A protest from Porsche GT Team at the handling of an incident that decided the GTE drivers’ title has been rejected by the FIA World Endurance Championship stewards.
Porsche lodged an official protest after Saturday’s 8 Hours of Bahrain, where AF Corse Ferrari duo Alessandro Pier Guidi and James Calado claimed the championship after winning the race ahead of the No. 92 Porsche pairing of Kevin Estre and Neel Jani.
Pier Guidi seized the lead from Estre and Jani’s co-driver Michael Christensen with 12 minutes to go when he bumped into the Porsche under braking for Turn 15, which sent the Porsche 911 RSR-19 into a spin.
Pier Guidi was initially told to give the position back, only for the Porsche to pit for a planned fuel-only stop that saw the order wiped from race control’s messaging.

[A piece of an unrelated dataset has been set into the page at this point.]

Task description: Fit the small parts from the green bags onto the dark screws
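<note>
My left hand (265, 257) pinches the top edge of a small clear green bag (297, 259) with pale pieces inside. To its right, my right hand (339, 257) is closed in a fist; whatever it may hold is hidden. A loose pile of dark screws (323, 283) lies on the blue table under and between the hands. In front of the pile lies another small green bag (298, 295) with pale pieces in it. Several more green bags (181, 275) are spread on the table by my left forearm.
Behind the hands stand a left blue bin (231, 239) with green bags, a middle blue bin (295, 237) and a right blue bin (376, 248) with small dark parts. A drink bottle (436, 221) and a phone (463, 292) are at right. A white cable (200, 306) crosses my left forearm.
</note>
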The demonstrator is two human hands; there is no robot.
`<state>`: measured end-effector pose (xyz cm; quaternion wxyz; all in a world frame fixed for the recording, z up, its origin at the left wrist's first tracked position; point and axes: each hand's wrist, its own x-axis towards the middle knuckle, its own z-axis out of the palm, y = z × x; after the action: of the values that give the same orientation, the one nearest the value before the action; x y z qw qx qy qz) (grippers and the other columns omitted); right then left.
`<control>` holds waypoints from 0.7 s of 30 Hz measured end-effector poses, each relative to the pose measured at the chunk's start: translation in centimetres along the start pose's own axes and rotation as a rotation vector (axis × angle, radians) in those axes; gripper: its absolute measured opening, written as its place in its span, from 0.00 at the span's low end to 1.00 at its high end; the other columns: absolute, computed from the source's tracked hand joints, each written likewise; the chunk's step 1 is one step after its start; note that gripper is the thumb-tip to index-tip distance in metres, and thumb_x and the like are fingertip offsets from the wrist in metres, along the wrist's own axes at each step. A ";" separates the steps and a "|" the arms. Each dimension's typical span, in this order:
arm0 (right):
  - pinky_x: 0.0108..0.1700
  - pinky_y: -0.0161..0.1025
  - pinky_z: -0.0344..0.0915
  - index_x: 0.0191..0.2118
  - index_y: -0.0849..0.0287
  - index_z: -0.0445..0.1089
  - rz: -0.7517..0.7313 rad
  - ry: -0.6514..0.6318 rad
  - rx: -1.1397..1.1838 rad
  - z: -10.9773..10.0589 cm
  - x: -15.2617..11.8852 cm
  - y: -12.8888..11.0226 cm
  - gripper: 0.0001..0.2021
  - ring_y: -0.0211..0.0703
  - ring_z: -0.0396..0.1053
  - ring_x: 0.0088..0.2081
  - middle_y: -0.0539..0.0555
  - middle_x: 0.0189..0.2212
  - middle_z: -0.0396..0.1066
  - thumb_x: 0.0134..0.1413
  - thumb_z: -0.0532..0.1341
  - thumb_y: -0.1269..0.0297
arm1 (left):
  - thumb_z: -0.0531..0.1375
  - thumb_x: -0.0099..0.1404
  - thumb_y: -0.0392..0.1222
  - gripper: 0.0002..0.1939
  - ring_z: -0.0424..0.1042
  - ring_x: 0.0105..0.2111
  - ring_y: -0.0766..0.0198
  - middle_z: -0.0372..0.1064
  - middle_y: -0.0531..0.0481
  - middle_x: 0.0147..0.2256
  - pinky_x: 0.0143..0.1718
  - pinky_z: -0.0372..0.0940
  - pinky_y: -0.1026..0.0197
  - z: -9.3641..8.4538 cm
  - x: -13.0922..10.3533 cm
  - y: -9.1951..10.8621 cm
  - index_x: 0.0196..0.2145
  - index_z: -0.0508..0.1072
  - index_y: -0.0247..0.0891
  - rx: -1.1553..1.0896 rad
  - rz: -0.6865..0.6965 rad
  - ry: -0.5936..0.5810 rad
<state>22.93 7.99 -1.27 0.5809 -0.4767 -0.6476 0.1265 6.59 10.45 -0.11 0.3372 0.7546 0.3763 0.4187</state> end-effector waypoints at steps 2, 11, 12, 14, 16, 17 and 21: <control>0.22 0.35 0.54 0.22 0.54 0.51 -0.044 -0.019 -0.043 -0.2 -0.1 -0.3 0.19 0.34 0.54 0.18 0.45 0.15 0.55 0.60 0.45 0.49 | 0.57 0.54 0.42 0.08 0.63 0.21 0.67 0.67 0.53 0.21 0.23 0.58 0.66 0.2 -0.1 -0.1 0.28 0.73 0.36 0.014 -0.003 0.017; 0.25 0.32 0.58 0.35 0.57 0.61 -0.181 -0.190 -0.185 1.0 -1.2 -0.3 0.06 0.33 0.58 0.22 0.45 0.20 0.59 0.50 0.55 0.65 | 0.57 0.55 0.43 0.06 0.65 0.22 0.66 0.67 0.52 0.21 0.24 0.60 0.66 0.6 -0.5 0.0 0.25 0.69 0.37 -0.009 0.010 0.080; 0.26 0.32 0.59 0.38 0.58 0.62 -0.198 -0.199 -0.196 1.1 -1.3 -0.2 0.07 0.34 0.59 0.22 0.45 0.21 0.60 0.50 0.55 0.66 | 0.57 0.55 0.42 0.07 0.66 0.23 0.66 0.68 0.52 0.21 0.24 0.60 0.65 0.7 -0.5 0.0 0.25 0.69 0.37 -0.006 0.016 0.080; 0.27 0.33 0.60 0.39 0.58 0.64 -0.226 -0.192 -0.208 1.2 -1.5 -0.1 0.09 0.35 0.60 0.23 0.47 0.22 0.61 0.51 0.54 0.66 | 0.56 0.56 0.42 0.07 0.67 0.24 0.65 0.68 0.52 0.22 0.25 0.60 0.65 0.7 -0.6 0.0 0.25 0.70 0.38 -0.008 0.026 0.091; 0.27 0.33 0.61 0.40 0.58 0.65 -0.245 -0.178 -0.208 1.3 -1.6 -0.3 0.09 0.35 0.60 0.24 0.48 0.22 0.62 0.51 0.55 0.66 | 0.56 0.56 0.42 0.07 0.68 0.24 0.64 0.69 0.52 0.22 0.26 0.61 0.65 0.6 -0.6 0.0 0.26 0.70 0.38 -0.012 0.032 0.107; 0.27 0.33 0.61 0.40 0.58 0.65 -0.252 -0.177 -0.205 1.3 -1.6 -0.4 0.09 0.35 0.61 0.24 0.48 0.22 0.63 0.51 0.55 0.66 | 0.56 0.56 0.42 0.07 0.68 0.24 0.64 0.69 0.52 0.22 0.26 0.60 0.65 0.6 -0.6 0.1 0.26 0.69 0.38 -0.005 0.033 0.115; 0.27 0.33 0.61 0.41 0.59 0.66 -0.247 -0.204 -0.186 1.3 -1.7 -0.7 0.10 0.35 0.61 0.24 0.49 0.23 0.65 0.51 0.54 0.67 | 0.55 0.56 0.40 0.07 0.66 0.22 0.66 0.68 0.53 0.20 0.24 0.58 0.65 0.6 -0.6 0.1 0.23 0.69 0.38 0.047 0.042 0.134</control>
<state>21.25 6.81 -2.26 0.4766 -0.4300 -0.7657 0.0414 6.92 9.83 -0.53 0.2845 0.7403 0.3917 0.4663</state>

In its protest, Porsche claimed that the collision was not reported to the stewards, and that the matter was dealt with solely by WEC race director Eduardo Freitas in contravention of the International Sporting Code.
According to a bulletin detailing the protest, an investigation into the claim found that “all decisions related to the incident” were reported to the stewards by the race director.
The decisions were then investigated and taken by the stewards “in accordance with the race director”, the bulletin read. This was backed up by video and verbal evidence.
Porsche is permitted to appeal the stewards’ decision in compliance with the WEC sporting regulations, International Sporting Code and the FIA Judicial and Disciplinary rules.
Laudenbach: “Sad Day for Porsche Motorsport”
Porsche Motorsport Vice President Thomas Laudenbach described the 8 Hours of Bahrain as a “sad day” for the company’s factory racing department after it missed out on the championship in what the team considered to be unfair circumstances.
Both Laudenbach and Alexander Stehlig, the head of WEC operations at Porsche, indicated that their main grievance concerned the withdrawal of the order for Pier Guidi to let Christensen back into the lead.
Pier Guidi explained that he “couldn’t do anything” to returrn the position once the Porsche entered the pits.
“It’s a sad day for Porsche Motorsport,” commented Laudenbach.
“Our rival nudged our leading car into a spin and drove on to victory. We can’t understand why the race director first issued a penalty and then withdrew it.
“Our drivers and teams deserve the utmost respect. Everyone drove a fair and clean race for eight hours and gave spectators a great show. I’d like to thank them all for this. Right up until the end, the race was a really great promotion for motor racing.”
Stehlig added: “It was a sad end to an extremely exciting race for us.
“Unfortunately, we were spun off the track by a competitor. We can’t understand the race stewards’ decision.
“First, the two leading cars were supposed to switch positions after the contact which would’ve put our Porsche back in the lead.
“A little later, they withdrew this announcement during the No. 92’s pit stop. So, despite our fair and clean race, we couldn’t achieve our goals. That’s why we’ve lodged a protest.”